**EXERCISE REQUIREMENTS**
From the data below, retype exactly the lines starting with the one that contains "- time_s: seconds" and ending with the one that contains "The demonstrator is", both included.

**MATERIAL PROVIDED**
Content starts

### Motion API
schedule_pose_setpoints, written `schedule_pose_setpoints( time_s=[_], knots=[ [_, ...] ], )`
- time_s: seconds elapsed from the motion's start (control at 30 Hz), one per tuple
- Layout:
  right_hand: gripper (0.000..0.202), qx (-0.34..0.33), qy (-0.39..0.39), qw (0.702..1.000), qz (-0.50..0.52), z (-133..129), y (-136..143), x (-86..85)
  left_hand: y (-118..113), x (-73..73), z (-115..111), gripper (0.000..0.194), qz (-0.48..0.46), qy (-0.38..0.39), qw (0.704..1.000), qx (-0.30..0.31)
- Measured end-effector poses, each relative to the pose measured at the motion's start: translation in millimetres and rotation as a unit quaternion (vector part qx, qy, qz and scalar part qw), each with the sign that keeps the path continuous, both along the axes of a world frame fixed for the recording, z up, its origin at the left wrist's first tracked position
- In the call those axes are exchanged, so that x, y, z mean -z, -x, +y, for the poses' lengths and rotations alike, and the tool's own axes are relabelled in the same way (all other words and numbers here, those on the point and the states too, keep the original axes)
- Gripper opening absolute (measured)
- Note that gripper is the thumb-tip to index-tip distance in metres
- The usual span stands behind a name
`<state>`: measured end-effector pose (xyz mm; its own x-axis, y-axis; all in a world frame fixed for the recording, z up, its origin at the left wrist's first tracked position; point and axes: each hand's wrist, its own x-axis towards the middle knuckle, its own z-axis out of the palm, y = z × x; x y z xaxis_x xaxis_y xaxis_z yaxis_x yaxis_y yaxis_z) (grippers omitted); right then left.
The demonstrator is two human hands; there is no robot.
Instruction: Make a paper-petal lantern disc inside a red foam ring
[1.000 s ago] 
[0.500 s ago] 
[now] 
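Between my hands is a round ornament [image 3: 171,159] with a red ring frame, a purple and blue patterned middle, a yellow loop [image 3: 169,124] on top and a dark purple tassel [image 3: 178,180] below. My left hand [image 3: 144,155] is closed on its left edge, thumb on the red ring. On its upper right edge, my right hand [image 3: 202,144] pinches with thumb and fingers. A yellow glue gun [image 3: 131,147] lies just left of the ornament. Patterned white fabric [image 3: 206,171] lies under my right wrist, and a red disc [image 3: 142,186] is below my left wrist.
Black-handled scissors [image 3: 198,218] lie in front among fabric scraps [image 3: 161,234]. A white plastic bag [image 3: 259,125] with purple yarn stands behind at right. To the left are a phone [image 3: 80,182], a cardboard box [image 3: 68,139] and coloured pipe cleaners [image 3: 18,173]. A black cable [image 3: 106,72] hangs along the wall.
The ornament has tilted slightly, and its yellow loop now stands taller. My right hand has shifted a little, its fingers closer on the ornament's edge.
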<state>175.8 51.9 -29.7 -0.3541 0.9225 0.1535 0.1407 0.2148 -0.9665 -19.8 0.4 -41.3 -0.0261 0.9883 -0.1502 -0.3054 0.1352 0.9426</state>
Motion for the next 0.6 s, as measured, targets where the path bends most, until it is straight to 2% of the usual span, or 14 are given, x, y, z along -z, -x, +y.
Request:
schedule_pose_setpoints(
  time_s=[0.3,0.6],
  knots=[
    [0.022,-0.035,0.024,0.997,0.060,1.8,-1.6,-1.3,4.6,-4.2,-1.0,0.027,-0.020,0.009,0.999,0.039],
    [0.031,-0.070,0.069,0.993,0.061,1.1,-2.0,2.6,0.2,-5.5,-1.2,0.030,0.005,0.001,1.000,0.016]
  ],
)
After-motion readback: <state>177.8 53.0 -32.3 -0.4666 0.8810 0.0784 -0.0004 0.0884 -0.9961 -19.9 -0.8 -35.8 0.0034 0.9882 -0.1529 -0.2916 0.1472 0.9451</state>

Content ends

**TASK SOLUTION**
- time_s: seconds elapsed from the motion's start (control at 30 Hz), one per tuple
- Layout:
  right_hand: gripper (0.000..0.202), qx (-0.34..0.33), qy (-0.39..0.39), qw (0.702..1.000), qz (-0.50..0.52), z (-133..129), y (-136..143), x (-86..85)
  left_hand: y (-118..113), x (-73..73), z (-115..111), gripper (0.000..0.194), qz (-0.48..0.46), qy (-0.38..0.39), qw (0.704..1.000), qx (-0.30..0.31)
- Measured end-effector poses, each relative to the pose measured at the motion's start: translation in millimetres and rotation as a unit quaternion (vector part qx, qy, qz and scalar part qw), each with the sign that keeps the path continuous, both along the axes of a world frame fixed for the recording, z up, its origin at the left wrist's first tracked position
- In the call those axes are exchanged, so that x, y, z mean -z, -x, +y, for the poses' lengths and rotations alike, and the tool's own axes are relabelled in the same way (all other words and numbers here, those on the point and the states too, keep the original axes)
- Gripper opening absolute (measured)
- Note that gripper is the thumb-tip to index-tip distance in metres
- The usual span stands behind a name
`<state>`: measured end-effector pose (xyz mm; its own x-axis, y-axis; all in a world frame fixed for the recording, z up, its origin at the left wrist's first tracked position; point and axes: each hand's wrist, its own x-axis towards the middle knuckle, its own z-axis out of the palm, y = z × x; x y z xaxis_x xaxis_y xaxis_z yaxis_x yaxis_y yaxis_z) (grippers omitted); right then left.
The demonstrator is two human hands; there is no robot.

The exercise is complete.